Have you ever noticed how there are thousands of styles of guitars you can buy? Each one is unique. Colors, cuts, pickups, every part of a guitar can be customized to fit your style.
Your instrument is an extension of yourself. We spend so much time searching for the right guitar — the guitar you proudly wear on stage that says, "This is me."
Have you ever thought about why amps aren’t treated the same way? Most amplification equipment on the market looks the same: straight lines, black tolex, nothing to set you apart as a player. While shopping for a new speaker cabinet, TimberCraft Cabinets owner Morgan Hopfensperger noticed a lack of creativity in the cabs on the market. He set out to change all that.
Hopfensperger started TimberCraft Cabinets early last year, combining his passion for music and love of woodworking. It was founded on the idea that, like him, there must be other musicians who value craftsmanship and believe all of their gear should be as beautiful and unique as the guitar you play through it.
Now Hopfensperger has launched a Kickstarter campaign to help make his goals a reality. You can check out the details of the campaign, which ends February 4, right here.
"I started TimberCraft because I needed a new speaker cabinet for myself and was underwhelmed with the options I saw from major retailers," Hopfensperger says. "I'm a musician first, and my passion for woodworking led me to start building these things. I've grown tired of huge companies dominating industry by having their products made cheaply overseas and sold in large retail chains, by salesmen with no knowledge of the product. These days, people want to support the little guy, the craftsman, the guy who works hard, sweats and produces things he's proud of, simply because he loves it."

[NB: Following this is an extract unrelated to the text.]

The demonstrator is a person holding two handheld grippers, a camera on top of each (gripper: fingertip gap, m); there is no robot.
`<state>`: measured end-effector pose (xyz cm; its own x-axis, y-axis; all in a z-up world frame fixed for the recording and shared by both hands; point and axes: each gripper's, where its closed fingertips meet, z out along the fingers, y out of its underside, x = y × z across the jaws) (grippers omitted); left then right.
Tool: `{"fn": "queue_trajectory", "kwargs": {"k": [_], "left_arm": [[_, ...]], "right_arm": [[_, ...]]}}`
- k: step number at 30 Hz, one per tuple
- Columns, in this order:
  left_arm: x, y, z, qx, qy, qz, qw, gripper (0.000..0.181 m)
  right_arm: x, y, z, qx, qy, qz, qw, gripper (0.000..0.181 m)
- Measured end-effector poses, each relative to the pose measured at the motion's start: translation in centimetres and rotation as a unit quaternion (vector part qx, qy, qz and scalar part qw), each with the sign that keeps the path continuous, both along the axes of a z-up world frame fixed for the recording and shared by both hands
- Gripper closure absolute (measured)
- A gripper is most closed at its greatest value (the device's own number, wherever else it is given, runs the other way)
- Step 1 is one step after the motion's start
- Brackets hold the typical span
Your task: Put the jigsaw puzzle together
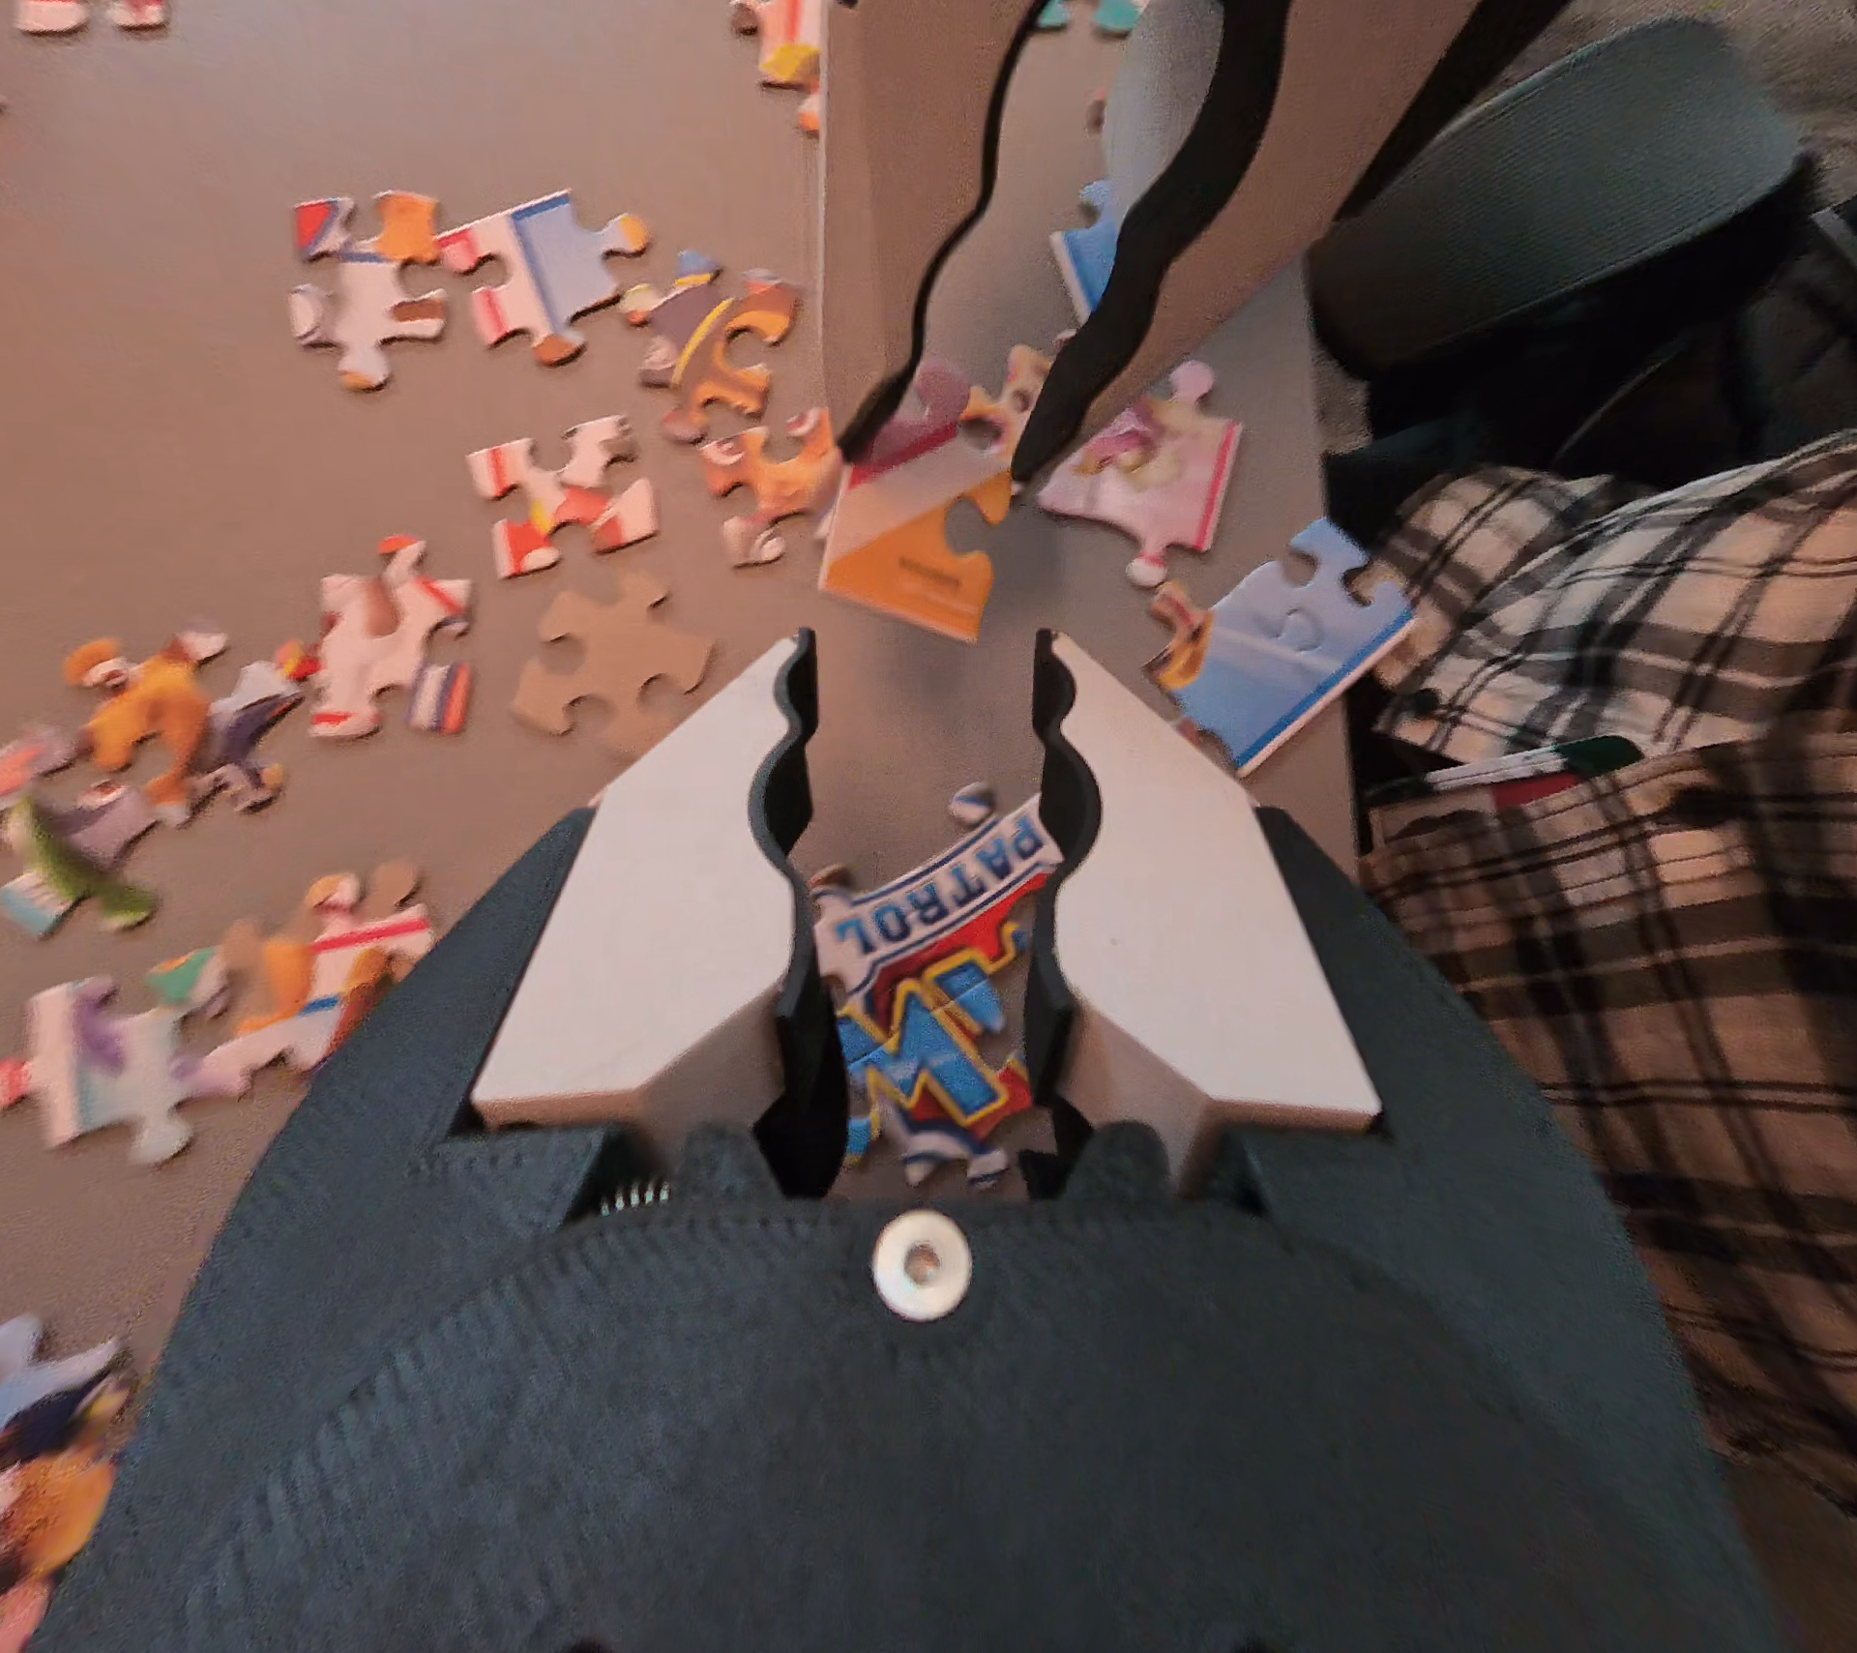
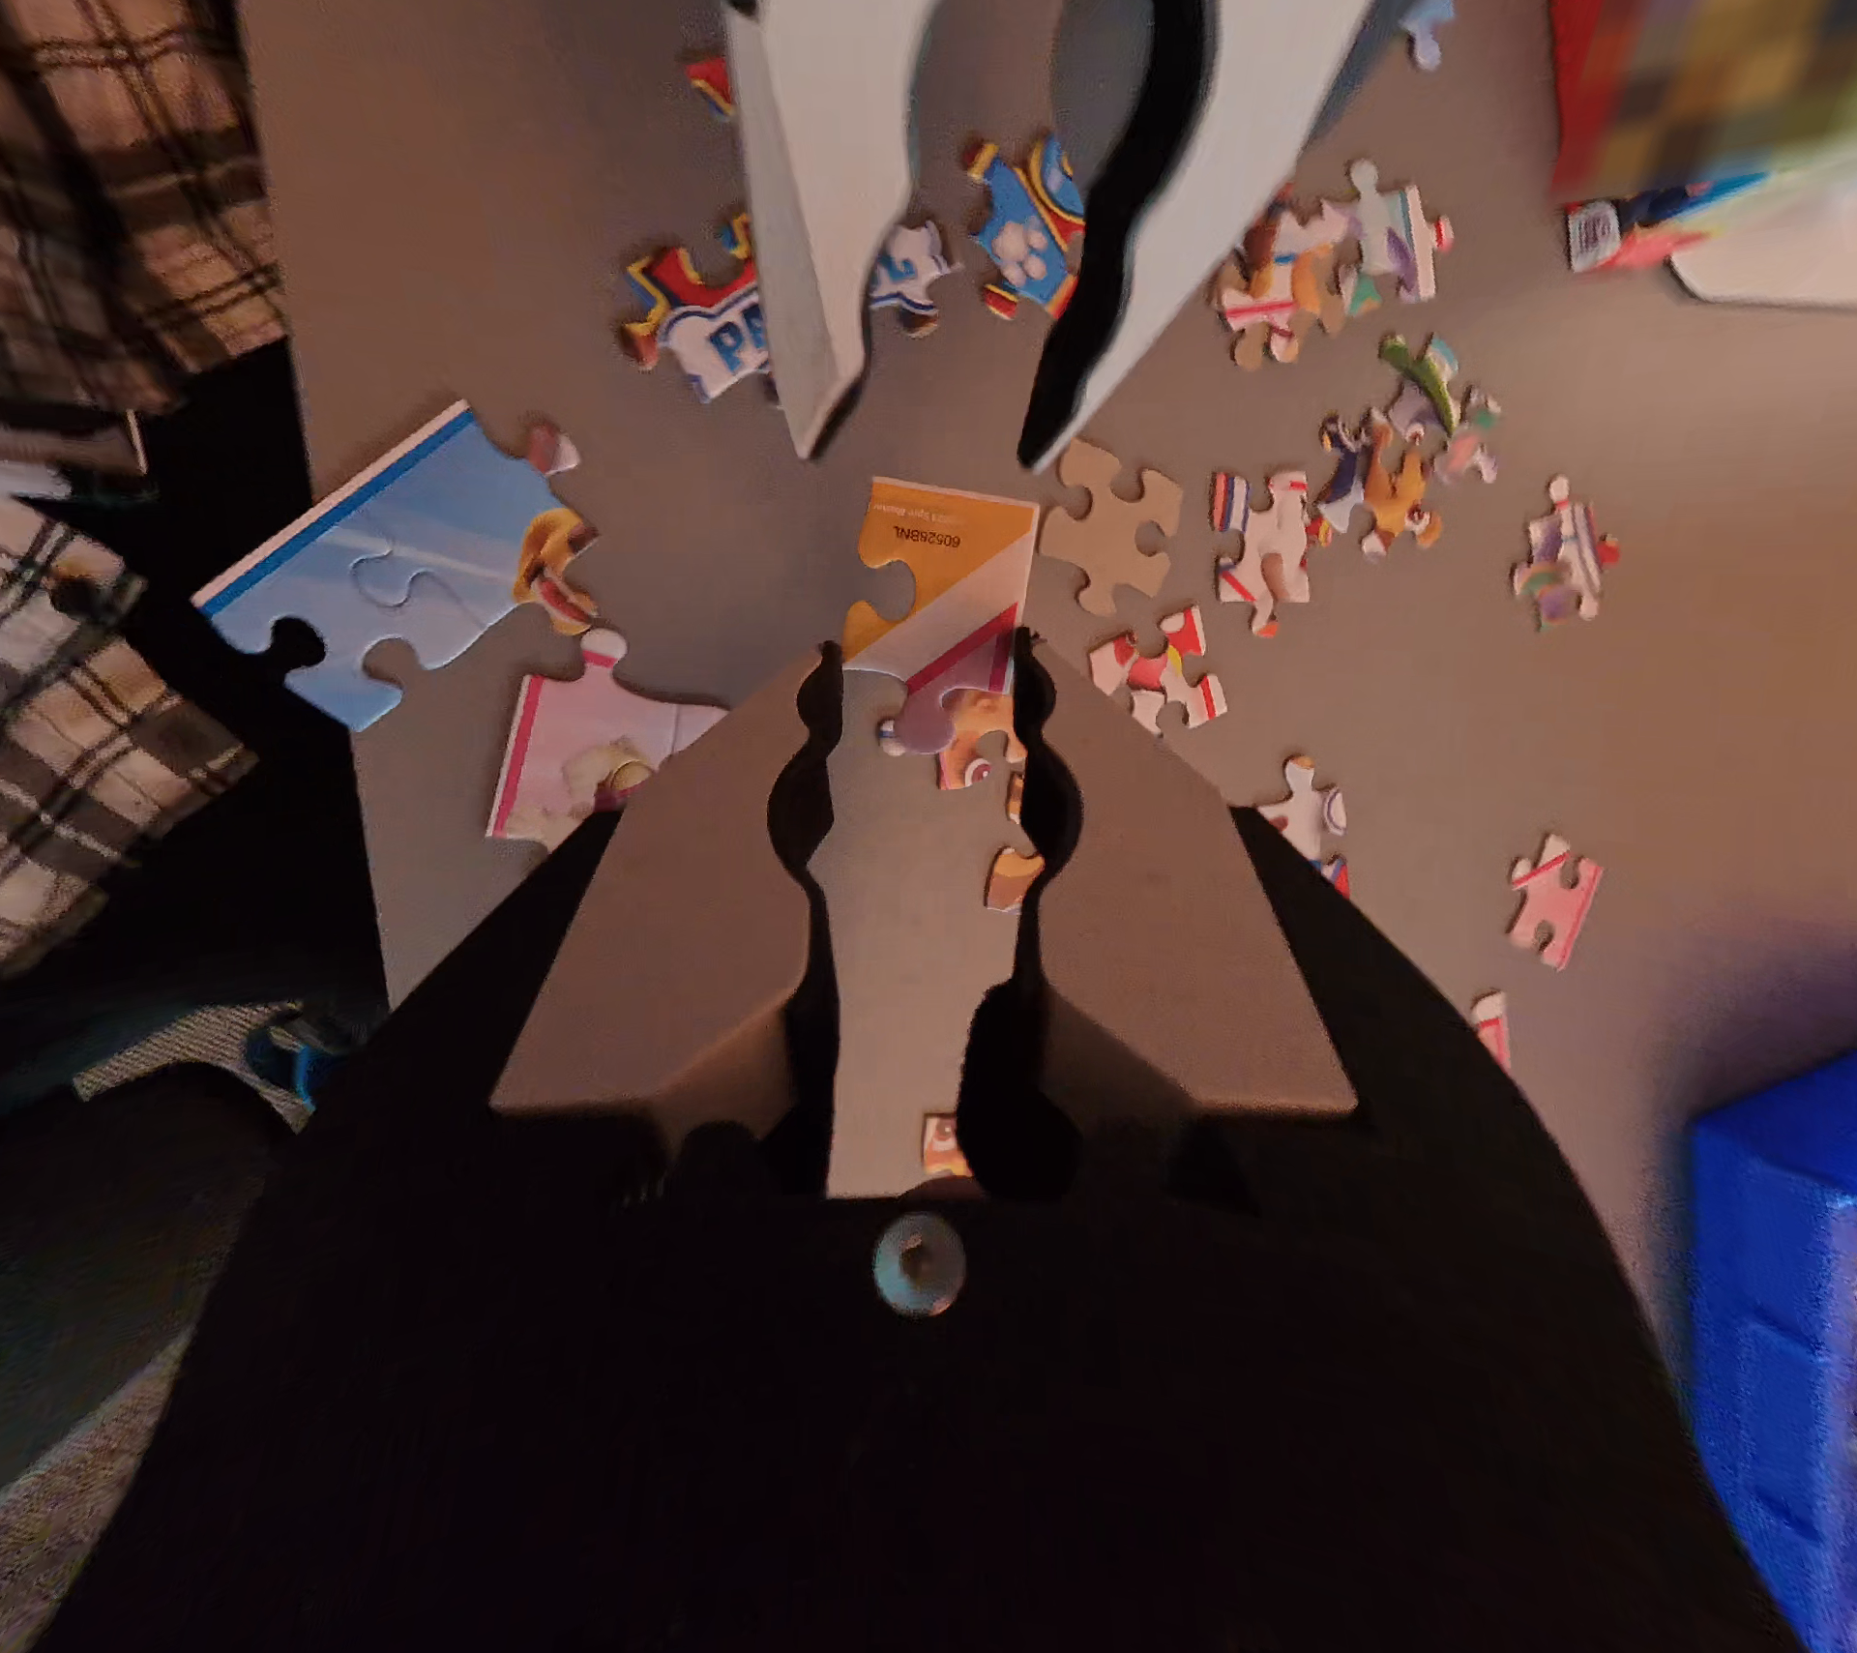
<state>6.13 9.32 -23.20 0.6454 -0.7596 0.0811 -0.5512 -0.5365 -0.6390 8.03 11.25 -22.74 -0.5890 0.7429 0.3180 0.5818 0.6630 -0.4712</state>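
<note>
The tabletop (image 2: 482,218) is grey and strewn with flat cardboard puzzle pieces, most lying singly, a few already joined. They look light, thin and stiff, likely to slide on the smooth top, so an edge or a knob seems the best place to pinch. The blue pair (image 2: 402,560) by the table's edge is the largest cluster; the orange corner piece (image 2: 950,565) lies between both grippers. The right gripper (image 2: 924,650) has its jaws narrowly parted astride that piece's near end, not yet clamped. The left gripper (image 1: 924,645) hovers just short of it, jaws moderately open and empty
</note>
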Motion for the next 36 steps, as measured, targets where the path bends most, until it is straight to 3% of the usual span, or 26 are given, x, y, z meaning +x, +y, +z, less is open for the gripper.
{"fn": "queue_trajectory", "kwargs": {"k": [3,6,9,10,11,16,18,22,27,28,31,34,36], "left_arm": [[1.4,-0.3,0.2,-0.023,-0.047,-0.012,0.999,0.145],[2.5,-0.8,0.7,-0.06,-0.107,-0.023,0.992,0.163],[2.8,-0.9,1.0,-0.086,-0.146,-0.024,0.985,0.169],[2.9,-0.9,1.2,-0.089,-0.156,-0.022,0.984,0.179],[3.1,-0.9,1.5,-0.089,-0.172,-0.02,0.981,0.18],[3.2,-0.2,1.8,-0.068,-0.202,0.028,0.977,0.181],[3.2,-0.1,2.0,-0.055,-0.217,0.046,0.973,0.181],[3.5,-0.1,2.6,-0.039,-0.251,0.066,0.965,0.181],[3.3,-0.2,2.7,-0.035,-0.255,0.088,0.962,0.177],[2.9,-0.1,2.6,-0.034,-0.246,0.101,0.963,0.167],[2.1,-0.8,2.1,0.005,-0.169,0.116,0.979,0.156],[4.5,-3.9,2.0,0.04,-0.112,0.055,0.991,0.166],[6.8,-6.3,0.5,0.043,-0.07,0.005,0.997,0.169]], "right_arm": [[0.7,-1.2,0.3,0.033,0.0,0.048,0.998,0.149],[1.3,-2.0,0.6,0.051,0.002,0.075,0.996,0.148],[1.6,-2.1,0.7,0.066,0.009,0.082,0.994,0.149],[1.5,-1.9,0.8,0.067,0.014,0.074,0.995,0.148],[1.4,-1.5,0.9,0.064,0.02,0.059,0.996,0.156],[1.4,-0.1,1.0,-0.063,0.032,-0.059,0.996,0.153],[1.6,-0.1,0.9,-0.15,0.032,-0.104,0.983,0.158],[2.0,-0.6,1.5,-0.293,0.033,-0.129,0.947,0.17],[2.4,-1.3,2.2,-0.363,0.02,-0.106,0.925,0.181],[2.4,-1.2,2.1,-0.368,0.014,-0.104,0.924,0.181],[2.8,-1.3,1.7,-0.373,-0.028,-0.09,0.923,0.181],[3.4,-1.3,1.1,-0.377,-0.092,-0.072,0.919,0.181],[3.9,-2.0,0.6,-0.38,-0.149,-0.048,0.912,0.181]]}}
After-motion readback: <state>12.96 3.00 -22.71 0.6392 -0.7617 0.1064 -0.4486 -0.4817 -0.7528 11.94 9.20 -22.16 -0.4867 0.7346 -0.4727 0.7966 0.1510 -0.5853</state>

It used to be that there was a specialist for everything. If you wanted meat, you went down the street to the local butcher. If you needed bread, you went to the baker next door. Everything was a craft, and everyone a craftsman. Mass production has killed the spirit of craftsmanship and replaced it with a standardized form of consumerism. People don’t have things made for them anymore. We buy products made by machines in factories, sold in large retail chains by salesmen who know little to nothing about what they’re selling.
Hopfensperger started building speaker cabinets in his garage, knowing that somewhere out there, other guitarists wanted the same thing that he did — craftsmanship, beauty, customizability, a speaker cabinet that is 100 percent yours.
It starts with a design. TimberCraft wanted its speaker cabinets to be unlike any other. First, they draw up an idea; then they plan out the dimensions and types of wood to use that will give each design the best tone and functionality possible. They start by hand selecting every piece of wood, letting the beauty of the wood show. Since every tree is different, every speaker cabinet the company builds is the only one of its kind. There’s no other cab like it in the world.
"While I was building these cabinets in my free time, I would post pictures of them online as they progressed. With each cab I completed, the response I got from my friends and family became more and more enthusiastic. People really seemed to like what I was making, so I began to consider doing this full time.
"While researching how to build on a larger scale, I spent a lot of time learning about where the materials I would need come from," Hopfensperger adds. "I found that many of the materials used in mass-produced speaker cabinets, namely grille cloth, come from sources where workers are paid a very low wage or work in unsafe conditions. I wanted to feel good about what I was making, taking into account every part, every material that goes into my products. I wanted to be confident that the products I manufacture are not done so on the backs of the impoverished.
"I partnered with a non-profit organization that connects African textile workers with American consumers, ensuring that they are paid fairly and work safely. The organization is called Market Colors, and they do great work. The speaker cabinets I build are priced fairly — comparable to what you mind find in your local music store. My overhead is low because everything is made by me, in-house."